On Mon, 2011-03-14 at 01:30 +0300, Alexandre Prokoudine wrote:
The Inkscape board can decide if raising that expectation is counter
to
the project's culture or stated aim.
You lost me there :) Opportunity? Expectations? Huh?
Expectations are critical to getting money from users in order to maintain development. The first one is separating out donations from other payments, as the first carries little expectation on the part of the developer and users are not expected to donate. Low expectations and it's no surprise donations pull in low amounts of money.
Every time Inkscape is distributed directly to users, the inkscape community/board should consider what opportunity there is to ask for either donations or other involvement/payments. When inkscape is downloaded from the debian archive or installed from the Ubuntu Software Center. At the moment users don't even know it's possible to donate.
Let alone that giving back to Inkscape might be considered good manners and be somewhat expected.
If user's pay you to do something, then you must do that thing.
Really? If a user says "Here is my 20 bucks, now you clone AI's user interface", must I still do it? Exactly why? :)
Why indeed would you take that $20? transactions are based not just on the customer's choice to buy, but the tradesman's willingness to sell. If the user isn't giving you enough money, then calmly explain how much you think it would cost, perhaps inviting the user to start a kickstarter or some such to group fund the feature.
I'm afraid you are missing what I previously wrote: the committee is *dead* against paid development. Now, *I* am all in favour of it, but I don't make decisions.
That's something the Inkscape board probably have to resolve for themselves.
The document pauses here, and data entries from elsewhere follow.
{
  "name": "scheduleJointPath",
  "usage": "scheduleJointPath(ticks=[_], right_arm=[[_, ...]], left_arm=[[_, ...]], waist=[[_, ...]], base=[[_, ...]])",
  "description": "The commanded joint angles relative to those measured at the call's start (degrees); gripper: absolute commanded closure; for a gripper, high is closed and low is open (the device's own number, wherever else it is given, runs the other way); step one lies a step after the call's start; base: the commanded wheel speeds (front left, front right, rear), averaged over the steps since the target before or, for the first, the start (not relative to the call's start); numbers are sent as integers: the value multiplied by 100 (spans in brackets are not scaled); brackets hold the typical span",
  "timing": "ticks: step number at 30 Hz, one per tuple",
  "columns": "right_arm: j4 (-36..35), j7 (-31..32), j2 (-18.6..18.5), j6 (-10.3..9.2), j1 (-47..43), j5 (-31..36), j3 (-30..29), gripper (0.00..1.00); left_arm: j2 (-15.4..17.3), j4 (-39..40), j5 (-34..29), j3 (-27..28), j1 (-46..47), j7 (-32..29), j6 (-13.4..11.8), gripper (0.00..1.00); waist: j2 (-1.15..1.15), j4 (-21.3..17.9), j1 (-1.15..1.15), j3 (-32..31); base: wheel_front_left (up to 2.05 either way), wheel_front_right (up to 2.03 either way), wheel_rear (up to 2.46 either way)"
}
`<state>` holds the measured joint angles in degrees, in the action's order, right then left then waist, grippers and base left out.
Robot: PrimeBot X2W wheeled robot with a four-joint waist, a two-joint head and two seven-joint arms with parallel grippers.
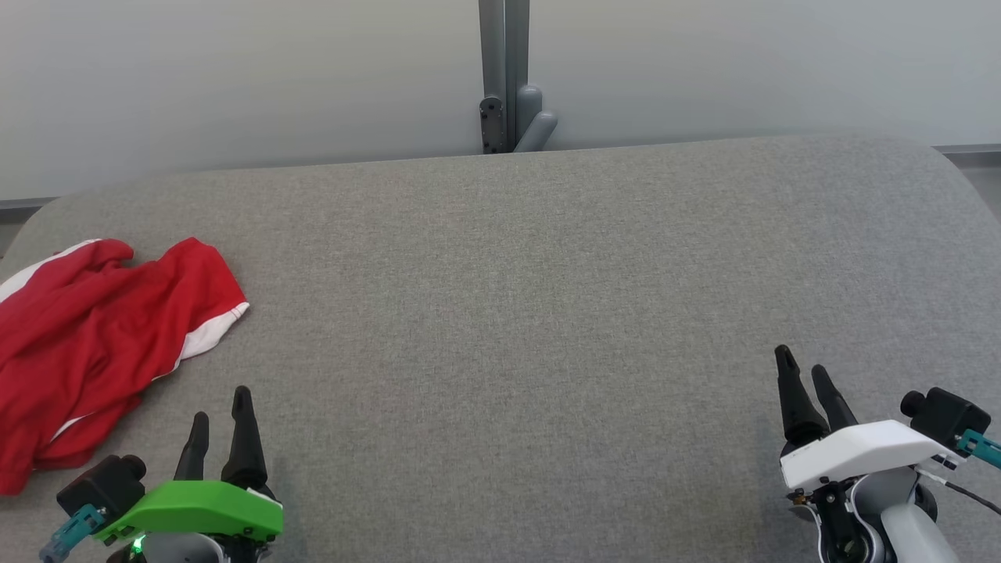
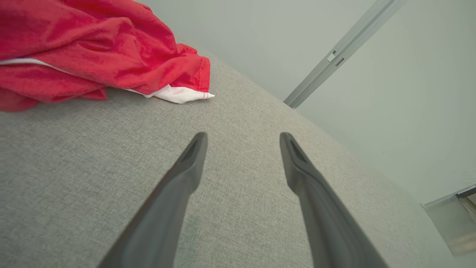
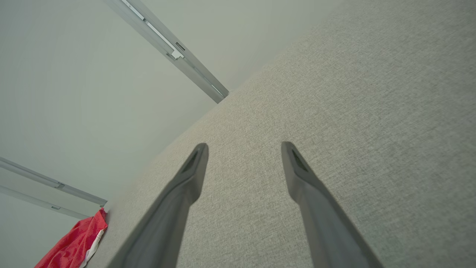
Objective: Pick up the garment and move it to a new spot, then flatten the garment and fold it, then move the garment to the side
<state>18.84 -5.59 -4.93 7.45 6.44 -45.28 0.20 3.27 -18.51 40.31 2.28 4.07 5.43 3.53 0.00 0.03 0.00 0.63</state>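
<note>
A red garment [image 1: 94, 336] with white trim lies crumpled at the left edge of the grey fabric table [image 1: 516, 313]. The left wrist view has the garment [image 2: 93, 48] at its top left, and the right wrist view catches the garment [image 3: 74, 243] small at its bottom left. My left gripper [image 1: 220, 405], under its green housing, hovers open just right of and nearer than the garment, touching nothing. Between its fingers [image 2: 243, 137] there is only bare table. My right gripper [image 1: 799, 361], with a white housing, stands open at the lower right, and its fingers [image 3: 243, 147] hold nothing.
A grey metal post [image 1: 504, 74] rises against the pale wall behind the table's far edge. The table's corners are rounded, and the garment reaches past the left border of the head view.
</note>
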Motion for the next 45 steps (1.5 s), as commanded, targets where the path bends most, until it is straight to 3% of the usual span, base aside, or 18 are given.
scheduleJointPath(ticks=[1, 45], right_arm=[[-71, -77, -46, 3, 145, 236, -22, 0], [96, -690, -20, 4, 116, 2780, 31, 0]], left_arm=[[72, 67, -212, 20, -12, 74, -46, 0], [72, -112, -2757, -139, -127, 700, -242, 0]], waist=[[0, -1, 0, 2], [0, 6, 0, 55]], base=[[0, 0, 0], [0, 0, 0]])
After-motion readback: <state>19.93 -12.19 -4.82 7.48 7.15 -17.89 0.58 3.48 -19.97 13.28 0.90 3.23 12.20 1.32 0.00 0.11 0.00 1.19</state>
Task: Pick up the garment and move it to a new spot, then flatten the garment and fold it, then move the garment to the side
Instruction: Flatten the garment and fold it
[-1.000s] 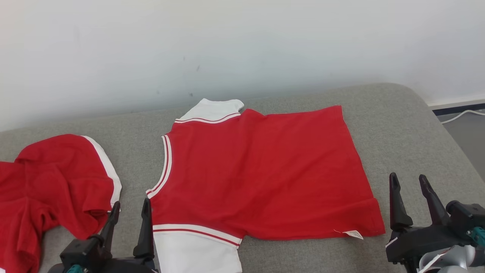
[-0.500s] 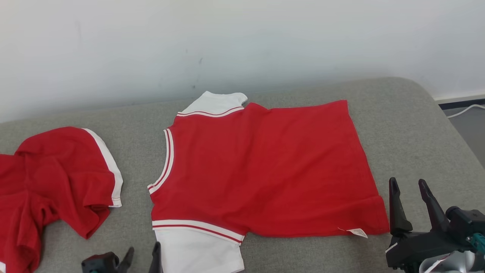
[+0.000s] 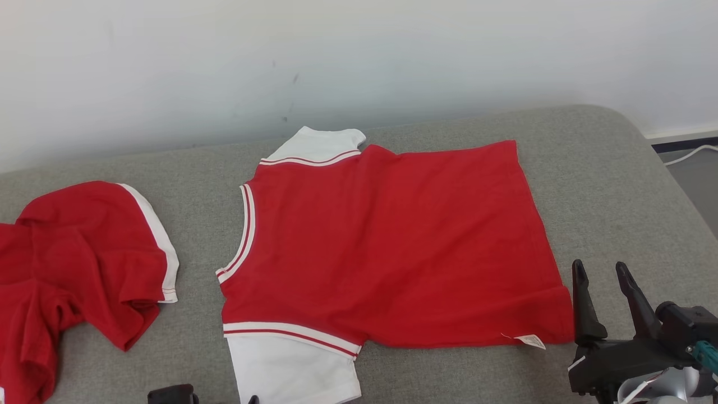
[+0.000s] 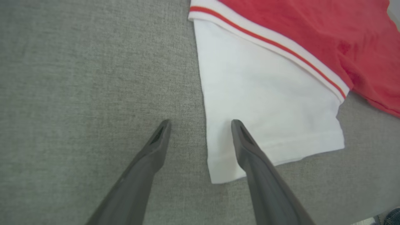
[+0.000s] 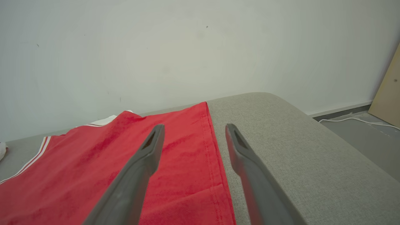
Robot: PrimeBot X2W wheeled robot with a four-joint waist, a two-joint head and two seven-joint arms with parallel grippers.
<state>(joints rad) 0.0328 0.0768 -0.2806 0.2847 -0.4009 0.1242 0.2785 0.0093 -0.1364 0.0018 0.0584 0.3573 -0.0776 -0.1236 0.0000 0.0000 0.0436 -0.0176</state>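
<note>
Wall: pale and plain, with a few small dark marks; no writing on it.
Cushion: grey woven fabric with a rounded far-right corner, carrying both pieces of clothing.
Garment: red top spread flat in the middle of the cushion, neck to the robot's left and hem to its right. No logo or print shows on the red cloth.
Second red garment: crumpled at the cushion's left end, white band along one edge, apart from the flat one.
Near sleeve: white, joined to the red body by a white-and-red striped band, lying flat at the cushion's front.
Right gripper: low at the right, just beside the hem's near corner, fingers pointing away from the robot. The jaws stand wide and hold nothing. In the right wrist view the hem edge runs between them.
Left gripper: pointing down at the cushion, jaws wide and empty, straddling the sleeve's side edge. I cannot tell whether it touches.
Care tag: small and white, sticking out at the hem's near corner; its print is too small to read.
</note>
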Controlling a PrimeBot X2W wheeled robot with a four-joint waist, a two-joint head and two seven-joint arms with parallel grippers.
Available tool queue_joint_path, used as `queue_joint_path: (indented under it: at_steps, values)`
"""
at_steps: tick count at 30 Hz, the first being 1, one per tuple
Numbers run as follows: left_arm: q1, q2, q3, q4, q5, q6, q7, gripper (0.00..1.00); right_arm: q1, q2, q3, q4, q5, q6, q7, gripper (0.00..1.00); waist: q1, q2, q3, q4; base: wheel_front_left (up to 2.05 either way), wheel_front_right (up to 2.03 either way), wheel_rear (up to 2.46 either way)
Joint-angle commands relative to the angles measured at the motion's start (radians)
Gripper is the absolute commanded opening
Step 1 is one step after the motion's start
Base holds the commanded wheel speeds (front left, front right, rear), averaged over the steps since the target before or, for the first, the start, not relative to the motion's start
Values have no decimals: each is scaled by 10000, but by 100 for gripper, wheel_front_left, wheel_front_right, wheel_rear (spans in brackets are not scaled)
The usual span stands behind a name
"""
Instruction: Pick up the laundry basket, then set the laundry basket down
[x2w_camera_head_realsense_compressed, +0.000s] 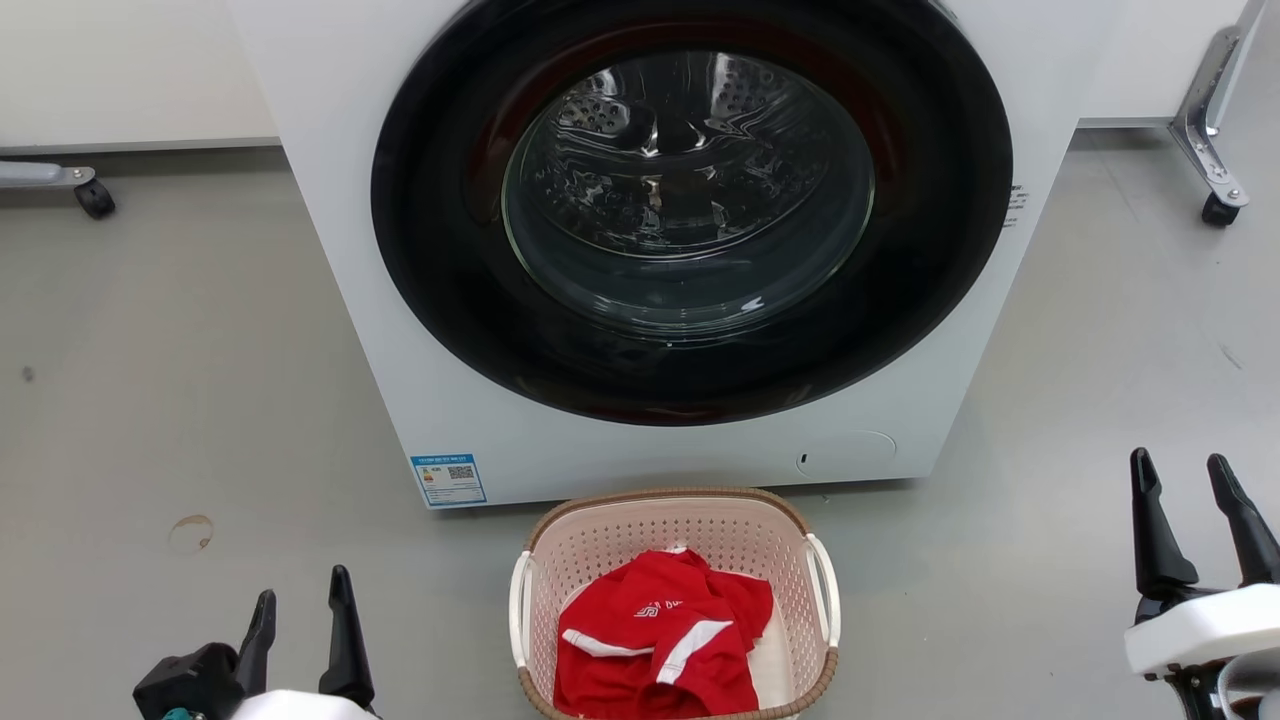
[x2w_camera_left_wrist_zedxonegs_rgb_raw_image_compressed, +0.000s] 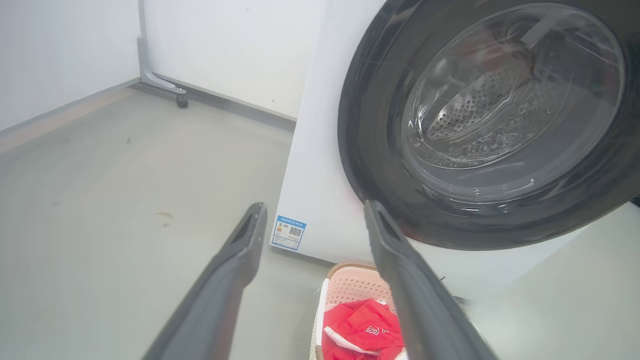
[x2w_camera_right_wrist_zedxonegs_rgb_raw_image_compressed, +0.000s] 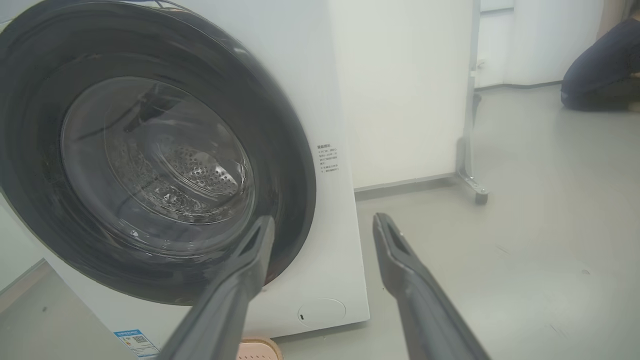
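Note:
The laundry basket (x2w_camera_head_realsense_compressed: 600, 545) stands on the floor just in front of the washing machine, pale pink with a brown woven rim and white side handles, and it holds a red garment (x2w_camera_head_realsense_compressed: 660, 640). My left gripper (x2w_camera_head_realsense_compressed: 302, 588) hangs open to the basket's left, well apart from it. My right gripper (x2w_camera_head_realsense_compressed: 1183, 462) is open far to the basket's right. In the left wrist view the laundry basket (x2w_camera_left_wrist_zedxonegs_rgb_raw_image_compressed: 350, 287) peeks out between my fingers. A sliver of the basket's rim (x2w_camera_right_wrist_zedxonegs_rgb_raw_image_compressed: 257, 347) shows at the bottom of the right wrist view.
A white washing machine (x2w_camera_head_realsense_compressed: 360, 250) with a dark round door (x2w_camera_head_realsense_compressed: 690, 210), shut, rises right behind the basket. Wheeled frame legs (x2w_camera_head_realsense_compressed: 1215, 150) stand at the back corners. A person (x2w_camera_right_wrist_zedxonegs_rgb_raw_image_compressed: 600, 65) crouches far off in the right wrist view. Grey floor spreads on both sides.

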Motion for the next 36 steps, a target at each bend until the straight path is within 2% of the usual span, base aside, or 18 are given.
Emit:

For my brain it's easy to resolve because I consider all code already written as already paid for, therefor no one who has written anything already is due any money that comes in afterwards. If there is a case for money to be spent on getting a _new_ person to come in and do a project, or perhaps a small Inkscape summer of code project, that sort of thing is easier to digest than full blown employment of select historical Inkscape developers.